For some higher risk use cases, the age check may involve a liveness test where the user must take several selfie photos or record a short video saying phrases requested by the provider. Passive liveness technology has further reduced the effort required by the user – do look into that.
They’re also cautioning against the claims that you’d have to scan all the time. If you’re “low risk,” according to them, you might only have to have your face scanned every three months. What a bargain.
How often you need to prove it is still the same user who did the check is a matter for the services themselves and their regulators.
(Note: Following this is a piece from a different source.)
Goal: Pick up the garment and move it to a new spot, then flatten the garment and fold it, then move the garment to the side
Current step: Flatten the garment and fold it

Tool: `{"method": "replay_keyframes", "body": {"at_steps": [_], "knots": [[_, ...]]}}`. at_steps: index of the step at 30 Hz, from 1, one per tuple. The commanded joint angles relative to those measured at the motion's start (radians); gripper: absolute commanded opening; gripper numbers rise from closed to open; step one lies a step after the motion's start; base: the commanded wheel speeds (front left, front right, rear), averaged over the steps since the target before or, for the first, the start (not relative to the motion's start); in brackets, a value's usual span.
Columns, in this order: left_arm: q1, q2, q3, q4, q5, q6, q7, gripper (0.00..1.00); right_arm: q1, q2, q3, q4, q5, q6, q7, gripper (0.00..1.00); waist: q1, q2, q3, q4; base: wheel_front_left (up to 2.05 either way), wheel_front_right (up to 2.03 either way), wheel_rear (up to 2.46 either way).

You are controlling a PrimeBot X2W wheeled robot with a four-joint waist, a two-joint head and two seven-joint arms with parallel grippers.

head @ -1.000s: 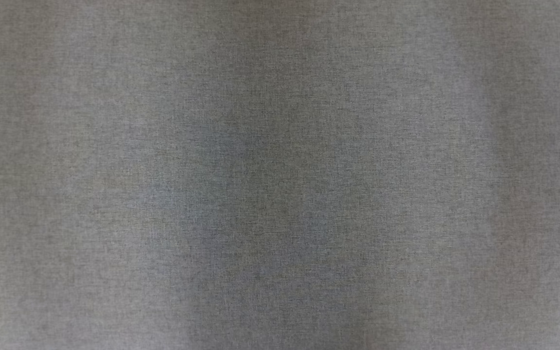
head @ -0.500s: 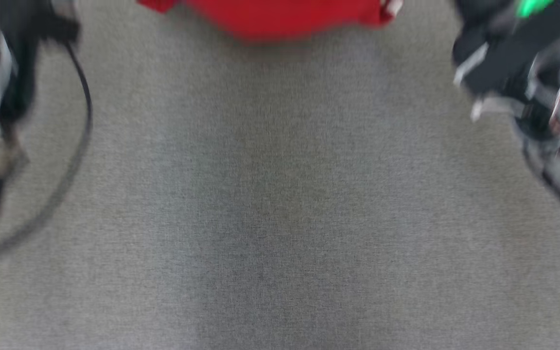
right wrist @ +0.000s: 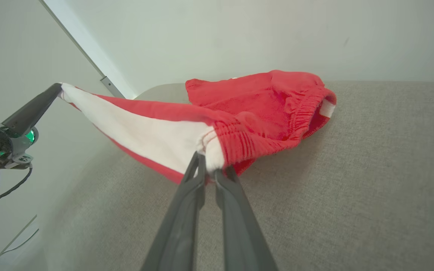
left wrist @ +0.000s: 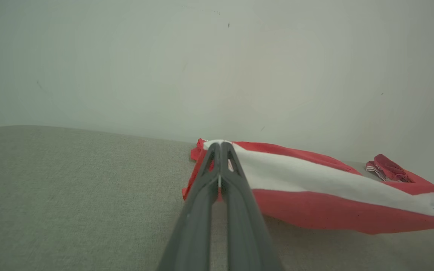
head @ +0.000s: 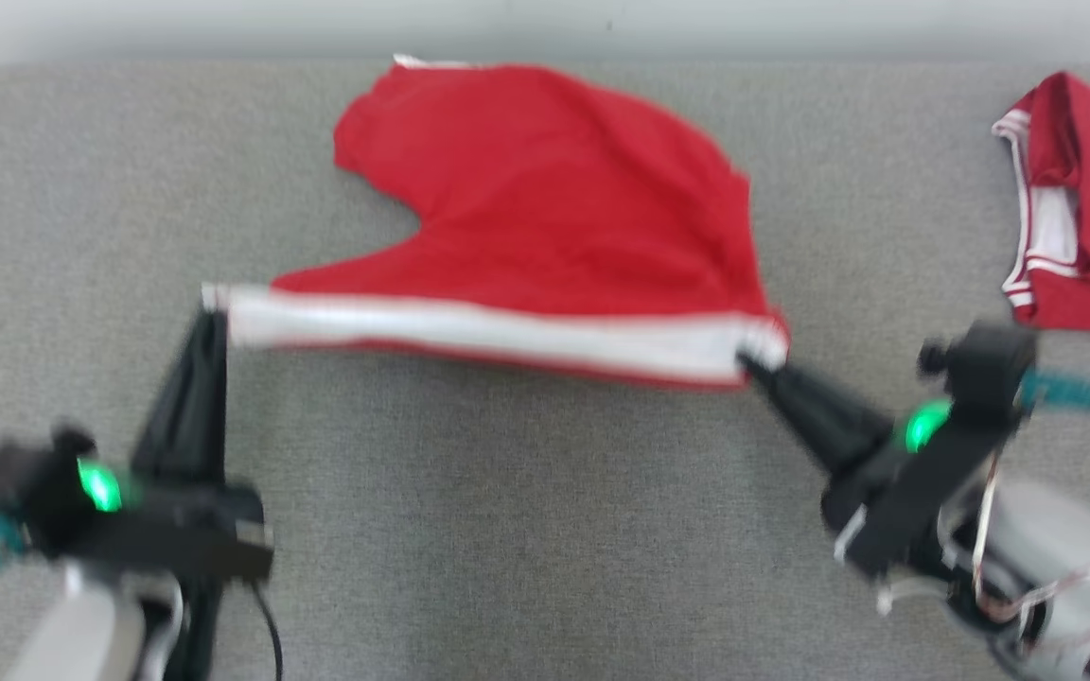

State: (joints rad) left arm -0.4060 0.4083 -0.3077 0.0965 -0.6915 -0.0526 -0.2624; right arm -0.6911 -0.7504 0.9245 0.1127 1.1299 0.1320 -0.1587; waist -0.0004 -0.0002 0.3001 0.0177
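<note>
The worry here is how little cloth each side has hold of: the left gripper (head: 212, 305) has its jaws pressed fully together on the very corner of the garment (head: 545, 189), and the right gripper (head: 751, 361) is closed to a sliver on a small bunch at the other end. A sharp tug, or the arms drawing further apart, could, I'd say, pull a corner free and drop that side. The garment hangs stretched between them along its white stripe (head: 488, 331), near edge lifted, while the rest of the red body trails back onto the grey cloth surface (head: 507, 530) toward the far edge by the wall (left wrist: 217, 56). That trailing part looks likely to drag and bunch on the rough weave if it is carried low, and it would then land creased rather than flat. At the right end is a gathered elastic waistband (right wrist: 300, 109), ribbed and puckered, which should give under tension and spring back, so the stripe may go crooked once let go. A second red garment (head: 1089, 227) with white trim lies just beyond the right arm, near enough that a sideways swing could catch it. The held fabric looks like a soft, thin knit, limp and wrinkling, shaped like a pair of shorts with a curved notch between the legs; the surface under it is a coarse, matte grey weave, and the wall is plain and pale
</note>
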Motion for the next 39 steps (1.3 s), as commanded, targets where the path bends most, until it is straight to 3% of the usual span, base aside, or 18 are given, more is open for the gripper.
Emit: {"method": "replay_keyframes", "body": {"at_steps": [1, 5, 11, 24, 32, 35, 39], "knots": [[0.07, -0.017, 0.022, -0.008, 0.007, -0.006, -0.002, 0.0, 0.051, -0.002, 0.012, -0.007, -0.012, -0.002, -0.006, 0.0, 0.0004, 0.0002, -0.048, 0.001, 0.0, 0.0, 0.0], [0.23, -0.076, 0.092, -0.009, 0.027, -0.006, -0.002, 0.0, 0.156, -0.011, 0.036, -0.009, -0.042, -0.002, -0.011, 0.0, 0.0004, 0.0002, -0.086, -0.002, 0.0, 0.0, 0.0], [0.386, -0.153, 0.145, 0.022, 0.067, -0.042, -0.002, 0.0, 0.294, -0.013, 0.055, -0.022, -0.061, -0.002, -0.008, 0.0, 0.0004, 0.0002, -0.129, 0.009, 0.0, 0.0, 0.0], [0.495, -0.208, 0.227, 0.089, 0.183, -0.071, -0.002, 0.0, 0.53, 0.018, 0.029, -0.098, -0.08, -0.002, 0.017, 0.0, 0.0004, 0.0002, -0.166, 0.001, 0.0, 0.0, 0.0], [0.404, -0.151, 0.251, 0.042, 0.216, -0.076, -0.002, 0.0, 0.519, 0.06, -0.024, -0.145, -0.093, -0.002, 0.026, 0.0, 0.0004, 0.0002, -0.145, -0.049, 0.0, 0.0, 0.0], [0.331, -0.097, 0.22, 0.034, 0.226, -0.077, 0.003, 0.0, 0.503, 0.075, -0.053, -0.168, -0.066, -0.002, 0.023, 0.0, 0.0004, 0.0002, -0.128, -0.074, 0.0, 0.0, 0.0], [0.162, 0.021, 0.124, 0.02, 0.209, -0.076, 0.068, 0.0, 0.459, 0.104, -0.104, -0.186, -0.017, -0.002, 0.016, 0.0, 0.0004, 0.0002, -0.077, -0.12, 0.0, 0.0, 0.0]]}}
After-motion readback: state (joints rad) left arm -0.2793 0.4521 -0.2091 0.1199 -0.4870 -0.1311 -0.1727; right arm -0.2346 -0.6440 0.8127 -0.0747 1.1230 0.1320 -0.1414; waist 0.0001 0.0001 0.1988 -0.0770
Some low risk uses might only check every three months – higher risk situations might double check it is still you each time you make a purchase.
Also, they’re saying that if Techdirt is going to publish “content that is potential harmful to kids” (as we’ve described, the standard “harmful to kids” is never clearly defined in the bill, and could easily apply to our stories on civil rights abuses among other things), these Age Verification providers have a solution: just redesign Techdirt to put those stories in the “adult section.”
Unless techdirt carries content that is potentially harmful to kids, it woud not need to apply age assurance. If some content is potentially harmful, this could be put in a sub-section of the site where adult users who wish to access it would use an age check – but probabably the same one they did 3 weeks ago when downloading a new 18 rated video game.
All of this is nonsense.
Once again, everything about this bill assumes everyone providing internet services is inherently up to no good, and that every kid who uses the internet is damaged by it. That’s not even remotely true. There are ways to deal with the actual problems without ruining the internet for everyone. But that’s not the approach California is taking.